ASSIGNED TASK: All of the data below should be set down again verbatim, without any images.
╭─ SUPPLIED DATA
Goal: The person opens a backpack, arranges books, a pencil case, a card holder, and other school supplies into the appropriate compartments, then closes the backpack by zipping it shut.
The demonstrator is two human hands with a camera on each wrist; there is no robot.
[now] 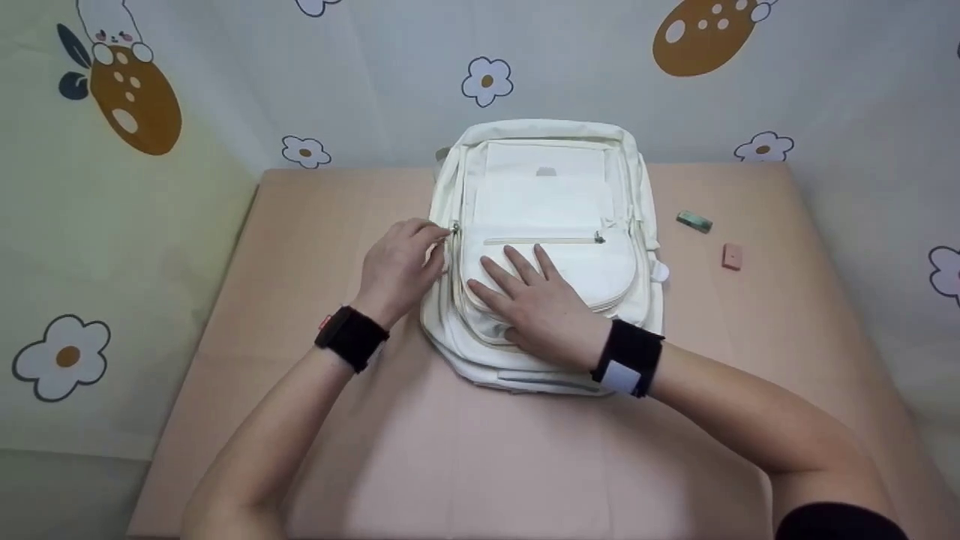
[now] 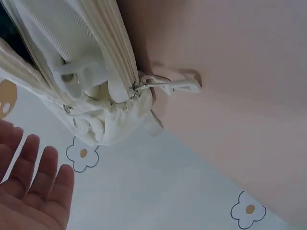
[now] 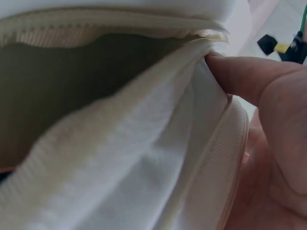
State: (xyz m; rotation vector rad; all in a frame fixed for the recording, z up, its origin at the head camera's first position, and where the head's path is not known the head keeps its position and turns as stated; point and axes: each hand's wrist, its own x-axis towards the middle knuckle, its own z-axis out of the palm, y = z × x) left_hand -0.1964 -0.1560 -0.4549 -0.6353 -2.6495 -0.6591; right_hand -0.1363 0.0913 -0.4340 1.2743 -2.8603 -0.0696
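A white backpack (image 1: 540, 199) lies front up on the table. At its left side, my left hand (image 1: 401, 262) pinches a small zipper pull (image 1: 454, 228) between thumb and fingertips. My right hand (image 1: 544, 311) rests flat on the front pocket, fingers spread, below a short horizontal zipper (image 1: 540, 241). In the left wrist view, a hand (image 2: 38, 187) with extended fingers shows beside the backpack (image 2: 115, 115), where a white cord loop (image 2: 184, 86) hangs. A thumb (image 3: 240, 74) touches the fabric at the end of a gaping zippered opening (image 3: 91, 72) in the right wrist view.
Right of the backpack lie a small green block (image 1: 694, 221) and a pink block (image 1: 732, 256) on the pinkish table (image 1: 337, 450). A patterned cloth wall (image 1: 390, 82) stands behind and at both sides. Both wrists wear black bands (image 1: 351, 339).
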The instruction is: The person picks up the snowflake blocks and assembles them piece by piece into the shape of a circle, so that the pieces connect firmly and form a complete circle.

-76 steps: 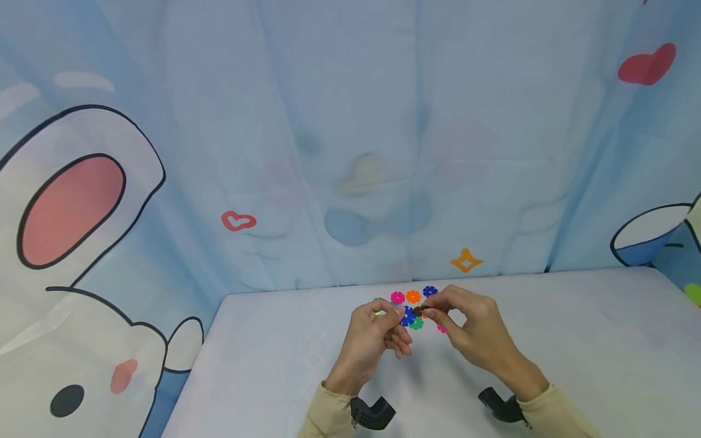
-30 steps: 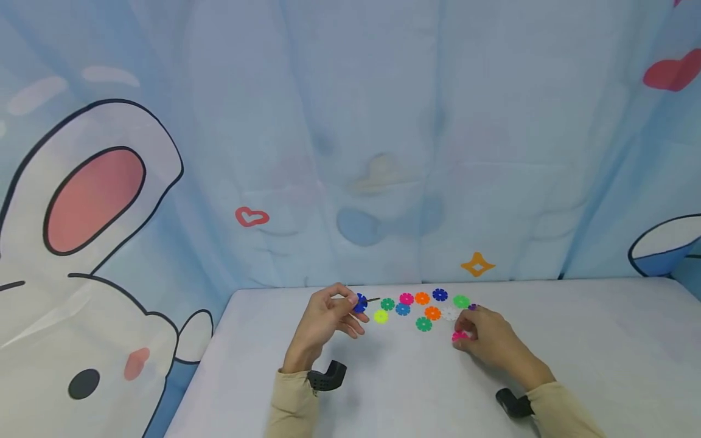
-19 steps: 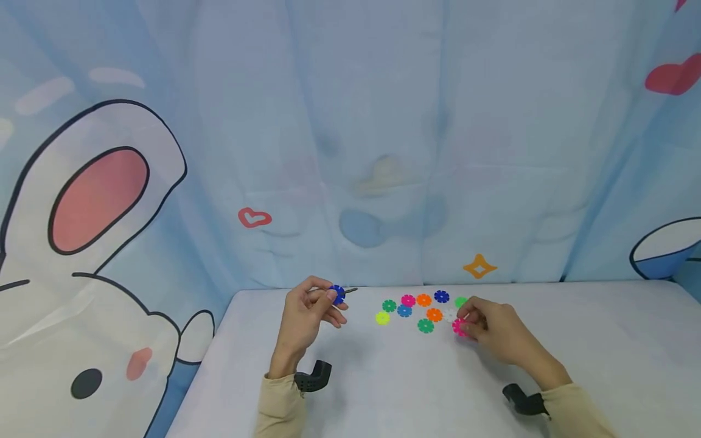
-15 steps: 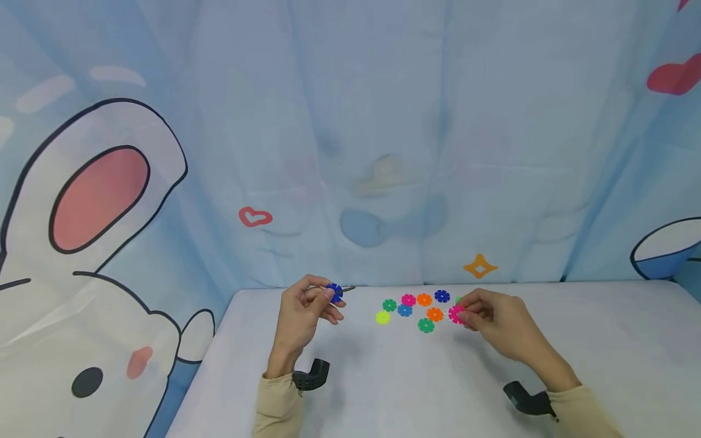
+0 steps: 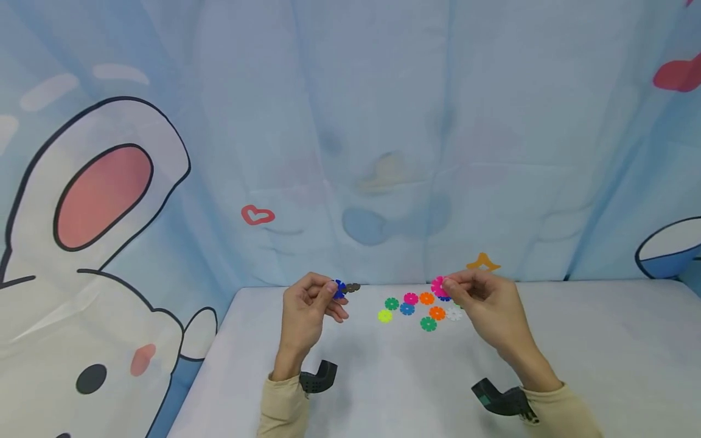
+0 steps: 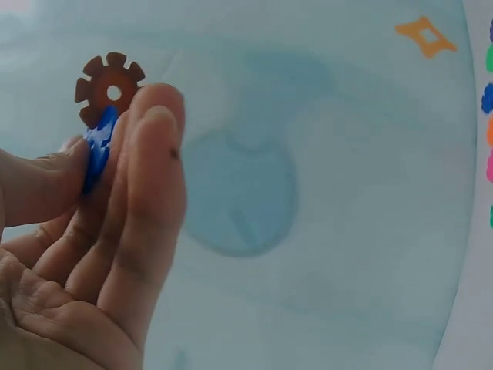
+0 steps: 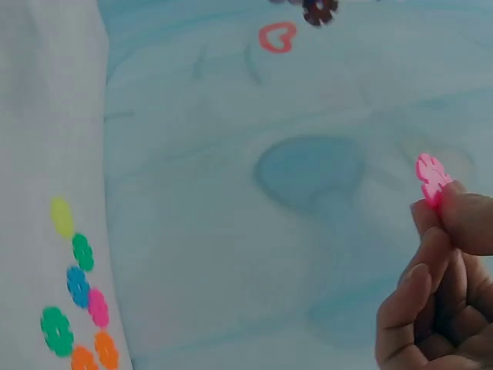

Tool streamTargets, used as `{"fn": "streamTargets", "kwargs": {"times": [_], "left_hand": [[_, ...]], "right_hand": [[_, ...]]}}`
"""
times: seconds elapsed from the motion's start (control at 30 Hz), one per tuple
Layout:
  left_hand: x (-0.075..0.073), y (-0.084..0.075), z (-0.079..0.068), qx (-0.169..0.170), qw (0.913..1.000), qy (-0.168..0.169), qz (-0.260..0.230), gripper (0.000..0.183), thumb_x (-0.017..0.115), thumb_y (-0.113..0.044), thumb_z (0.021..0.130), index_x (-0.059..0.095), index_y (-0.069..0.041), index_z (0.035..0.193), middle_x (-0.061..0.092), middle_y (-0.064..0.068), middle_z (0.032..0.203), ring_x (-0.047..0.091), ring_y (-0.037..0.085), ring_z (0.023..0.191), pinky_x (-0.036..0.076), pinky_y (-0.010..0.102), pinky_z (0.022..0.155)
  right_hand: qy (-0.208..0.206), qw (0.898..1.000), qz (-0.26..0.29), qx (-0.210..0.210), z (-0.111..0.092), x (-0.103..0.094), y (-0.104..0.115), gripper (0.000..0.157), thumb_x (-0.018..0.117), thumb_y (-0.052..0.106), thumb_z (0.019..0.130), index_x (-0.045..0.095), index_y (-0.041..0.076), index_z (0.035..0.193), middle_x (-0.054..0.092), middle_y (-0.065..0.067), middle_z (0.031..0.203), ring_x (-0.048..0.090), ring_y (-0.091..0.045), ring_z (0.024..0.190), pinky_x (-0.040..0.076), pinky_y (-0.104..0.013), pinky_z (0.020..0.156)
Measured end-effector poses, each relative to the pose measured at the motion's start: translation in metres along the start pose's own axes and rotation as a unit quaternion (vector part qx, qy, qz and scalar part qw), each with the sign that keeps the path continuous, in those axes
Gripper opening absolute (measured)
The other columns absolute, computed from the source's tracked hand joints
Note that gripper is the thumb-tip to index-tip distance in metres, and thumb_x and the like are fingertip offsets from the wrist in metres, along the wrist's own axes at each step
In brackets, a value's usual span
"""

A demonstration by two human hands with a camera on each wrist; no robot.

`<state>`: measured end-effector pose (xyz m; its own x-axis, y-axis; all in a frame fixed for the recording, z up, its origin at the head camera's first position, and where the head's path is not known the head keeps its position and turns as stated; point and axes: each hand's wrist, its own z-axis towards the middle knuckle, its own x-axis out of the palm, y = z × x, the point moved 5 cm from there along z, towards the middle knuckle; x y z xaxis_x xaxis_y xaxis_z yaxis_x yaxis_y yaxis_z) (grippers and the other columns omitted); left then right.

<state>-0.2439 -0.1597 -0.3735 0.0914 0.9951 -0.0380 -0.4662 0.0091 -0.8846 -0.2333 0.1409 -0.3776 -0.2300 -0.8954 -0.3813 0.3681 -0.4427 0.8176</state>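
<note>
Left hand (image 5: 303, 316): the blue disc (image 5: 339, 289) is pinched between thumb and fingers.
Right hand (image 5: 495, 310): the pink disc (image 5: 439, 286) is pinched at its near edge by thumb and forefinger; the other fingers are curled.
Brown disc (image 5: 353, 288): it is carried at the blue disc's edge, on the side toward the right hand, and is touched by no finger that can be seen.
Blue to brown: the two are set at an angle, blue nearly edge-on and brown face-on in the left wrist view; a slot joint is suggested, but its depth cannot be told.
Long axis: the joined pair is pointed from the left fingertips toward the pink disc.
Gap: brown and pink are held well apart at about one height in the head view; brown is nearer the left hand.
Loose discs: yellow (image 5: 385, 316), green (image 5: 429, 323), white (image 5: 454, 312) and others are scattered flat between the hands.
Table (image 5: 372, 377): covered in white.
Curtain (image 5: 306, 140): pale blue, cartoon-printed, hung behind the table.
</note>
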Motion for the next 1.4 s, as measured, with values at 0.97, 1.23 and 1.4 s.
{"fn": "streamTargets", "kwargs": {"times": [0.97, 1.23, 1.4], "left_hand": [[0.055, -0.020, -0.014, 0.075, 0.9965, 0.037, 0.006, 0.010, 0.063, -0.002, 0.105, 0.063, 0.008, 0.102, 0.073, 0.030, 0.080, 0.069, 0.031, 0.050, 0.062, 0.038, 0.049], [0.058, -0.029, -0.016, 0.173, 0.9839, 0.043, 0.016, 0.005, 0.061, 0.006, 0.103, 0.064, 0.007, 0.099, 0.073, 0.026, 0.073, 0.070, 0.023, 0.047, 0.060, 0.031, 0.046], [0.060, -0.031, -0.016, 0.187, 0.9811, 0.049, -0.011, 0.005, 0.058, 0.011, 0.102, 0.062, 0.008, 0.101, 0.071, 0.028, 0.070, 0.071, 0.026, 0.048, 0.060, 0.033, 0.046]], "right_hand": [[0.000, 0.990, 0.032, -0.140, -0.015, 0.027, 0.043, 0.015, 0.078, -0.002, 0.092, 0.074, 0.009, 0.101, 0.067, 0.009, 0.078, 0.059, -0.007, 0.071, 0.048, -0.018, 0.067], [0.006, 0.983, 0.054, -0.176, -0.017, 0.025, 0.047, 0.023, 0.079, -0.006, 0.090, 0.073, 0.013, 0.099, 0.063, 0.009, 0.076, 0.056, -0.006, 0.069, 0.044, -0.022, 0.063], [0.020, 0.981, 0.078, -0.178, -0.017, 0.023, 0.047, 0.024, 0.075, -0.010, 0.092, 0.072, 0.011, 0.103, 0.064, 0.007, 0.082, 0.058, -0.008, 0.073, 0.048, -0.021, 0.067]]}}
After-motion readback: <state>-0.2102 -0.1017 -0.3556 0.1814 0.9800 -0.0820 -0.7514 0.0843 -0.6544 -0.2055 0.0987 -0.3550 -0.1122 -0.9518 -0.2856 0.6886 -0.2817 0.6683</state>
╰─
ANSWER BELOW:
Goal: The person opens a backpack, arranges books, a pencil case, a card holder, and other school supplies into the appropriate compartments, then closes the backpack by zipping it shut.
The demonstrator is two human hands with a camera on each wrist; there is no robot.
[now] 
[now] 
[now] 
State: (xyz m; rotation vector rad; all in a frame fixed for the recording, z up, its origin at the head camera's first position, and where the head's path is not known the head keeps its position and turns as stated; point and axes: each hand's wrist, its own x-axis towards the middle knuckle, its own z-axis out of the palm, y = z × x) left_hand -0.1964 -0.1560 -0.4549 -0.6353 -2.6495 -0.6591; right_hand -0.1363 0.0913 -0.4340 1.2743 -2.8603 -0.0696
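A white backpack (image 1: 540, 199) lies front up on the table. At its left side, my left hand (image 1: 401, 262) pinches a small zipper pull (image 1: 454, 228) between thumb and fingertips. My right hand (image 1: 544, 311) rests flat on the front pocket, fingers spread, below a short horizontal zipper (image 1: 540, 241). In the left wrist view, a hand (image 2: 38, 187) with extended fingers shows beside the backpack (image 2: 115, 115), where a white cord loop (image 2: 184, 86) hangs. A thumb (image 3: 240, 74) touches the fabric at the end of a gaping zippered opening (image 3: 91, 72) in the right wrist view.
Right of the backpack lie a small green block (image 1: 694, 221) and a pink block (image 1: 732, 256) on the pinkish table (image 1: 337, 450). A patterned cloth wall (image 1: 390, 82) stands behind and at both sides. Both wrists wear black bands (image 1: 351, 339).
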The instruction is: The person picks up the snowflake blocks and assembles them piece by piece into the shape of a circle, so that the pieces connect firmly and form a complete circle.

-76 steps: 
-30 steps: 
-19 steps: 
-15 steps: 
+0 steps: 
+0 steps: 
+0 steps: 

Tool streamTargets, used as `{"fn": "streamTargets", "kwargs": {"times": [_], "left_hand": [[_, ...]], "right_hand": [[_, ...]]}}`
"""
times: seconds elapsed from the motion's start (control at 30 Hz), one per tuple
Layout:
  left_hand: x (-0.075..0.073), y (-0.084..0.075), z (-0.079..0.068), qx (-0.169..0.170), qw (0.913..1.000), qy (-0.168..0.169), qz (-0.260..0.230), gripper (0.000..0.183), thumb_x (-0.017..0.115), thumb_y (-0.113..0.044), thumb_z (0.021..0.130), index_x (-0.059..0.095), index_y (-0.069..0.041), index_z (0.035..0.193), middle_x (-0.061..0.092), middle_y (-0.064..0.068), middle_z (0.032..0.203), ring_x (-0.047..0.091), ring_y (-0.037..0.085), ring_z (0.023..0.191), pinky_x (-0.036..0.076), pinky_y (-0.010..0.102), pinky_z (0.022..0.155)
  right_hand: qy (-0.208..0.206), qw (0.898..1.000), qz (-0.26..0.29), qx (-0.210..0.210), z (-0.111..0.092), x (-0.103..0.094), y (-0.104..0.115), gripper (0.000..0.157), thumb_x (-0.018..0.117), thumb_y (-0.052..0.106), thumb_z (0.019..0.130), index_x (-0.045..0.095), index_y (-0.041..0.076), index_z (0.035..0.193), middle_x (-0.054..0.092), middle_y (-0.065..0.067), middle_z (0.031..0.203), ring_x (-0.048..0.090), ring_y (-0.091..0.045), ring_z (0.024..0.190), pinky_x (-0.040..0.076), pinky_y (-0.104..0.013), pinky_z (0.020..0.156)
Measured end-effector poses, each relative to the pose measured at the motion's start: translation in metres along the start pose's own axes and rotation as a unit quaternion (vector part qx, qy, qz and scalar part qw), each with the sign that keeps the path continuous, in those axes
Gripper opening absolute (measured)
The other columns absolute, computed from the source's tracked hand joints
Note that gripper is the thumb-tip to index-tip distance in metres, and thumb_x and the like are fingertip offsets from the wrist in metres, along the wrist's own axes at each step
In brackets, a value's usual span
"""

A demonstration by two human hands with a camera on each wrist; no robot.

`<state>`: measured end-effector pose (xyz m; its own x-axis, y-axis; all in a frame fixed for the recording, z up, its origin at the head camera's first position, and where the head's path is not known the head keeps its position and turns as stated; point and axes: each hand's wrist, its own z-axis towards the middle knuckle, its own x-axis out of the palm, y = z × x, the point moved 5 cm from there along z, towards the middle knuckle; x y z xaxis_x xaxis_y xaxis_z yaxis_x yaxis_y yaxis_z) (grippers and the other columns omitted); left then right.

<state>-0.2439 -0.1597 -0.3735 0.0914 0.9951 -0.0380 -0.4662 0.0091 -0.8846 -0.2333 0.1409 -0.3776 -0.2300 -0.8954 -0.3813 0.3681 -0.4427 0.8176</state>
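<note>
Left hand (image 5: 303, 316): the blue disc (image 5: 339, 289) is pinched between thumb and fingers.
Right hand (image 5: 495, 310): the pink disc (image 5: 439, 286) is pinched at its near edge by thumb and forefinger; the other fingers are curled.
Brown disc (image 5: 353, 288): it is carried at the blue disc's edge, on the side toward the right hand, and is touched by no finger that can be seen.
Blue to brown: the two are set at an angle, blue nearly edge-on and brown face-on in the left wrist view; a slot joint is suggested, but its depth cannot be told.
Long axis: the joined pair is pointed from the left fingertips toward the pink disc.
Gap: brown and pink are held well apart at about one height in the head view; brown is nearer the left hand.
Loose discs: yellow (image 5: 385, 316), green (image 5: 429, 323), white (image 5: 454, 312) and others are scattered flat between the hands.
Table (image 5: 372, 377): covered in white.
Curtain (image 5: 306, 140): pale blue, cartoon-printed, hung behind the table.
</note>
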Motion for the next 1.4 s, as measured, with values at 0.97, 1.23 and 1.4 s.
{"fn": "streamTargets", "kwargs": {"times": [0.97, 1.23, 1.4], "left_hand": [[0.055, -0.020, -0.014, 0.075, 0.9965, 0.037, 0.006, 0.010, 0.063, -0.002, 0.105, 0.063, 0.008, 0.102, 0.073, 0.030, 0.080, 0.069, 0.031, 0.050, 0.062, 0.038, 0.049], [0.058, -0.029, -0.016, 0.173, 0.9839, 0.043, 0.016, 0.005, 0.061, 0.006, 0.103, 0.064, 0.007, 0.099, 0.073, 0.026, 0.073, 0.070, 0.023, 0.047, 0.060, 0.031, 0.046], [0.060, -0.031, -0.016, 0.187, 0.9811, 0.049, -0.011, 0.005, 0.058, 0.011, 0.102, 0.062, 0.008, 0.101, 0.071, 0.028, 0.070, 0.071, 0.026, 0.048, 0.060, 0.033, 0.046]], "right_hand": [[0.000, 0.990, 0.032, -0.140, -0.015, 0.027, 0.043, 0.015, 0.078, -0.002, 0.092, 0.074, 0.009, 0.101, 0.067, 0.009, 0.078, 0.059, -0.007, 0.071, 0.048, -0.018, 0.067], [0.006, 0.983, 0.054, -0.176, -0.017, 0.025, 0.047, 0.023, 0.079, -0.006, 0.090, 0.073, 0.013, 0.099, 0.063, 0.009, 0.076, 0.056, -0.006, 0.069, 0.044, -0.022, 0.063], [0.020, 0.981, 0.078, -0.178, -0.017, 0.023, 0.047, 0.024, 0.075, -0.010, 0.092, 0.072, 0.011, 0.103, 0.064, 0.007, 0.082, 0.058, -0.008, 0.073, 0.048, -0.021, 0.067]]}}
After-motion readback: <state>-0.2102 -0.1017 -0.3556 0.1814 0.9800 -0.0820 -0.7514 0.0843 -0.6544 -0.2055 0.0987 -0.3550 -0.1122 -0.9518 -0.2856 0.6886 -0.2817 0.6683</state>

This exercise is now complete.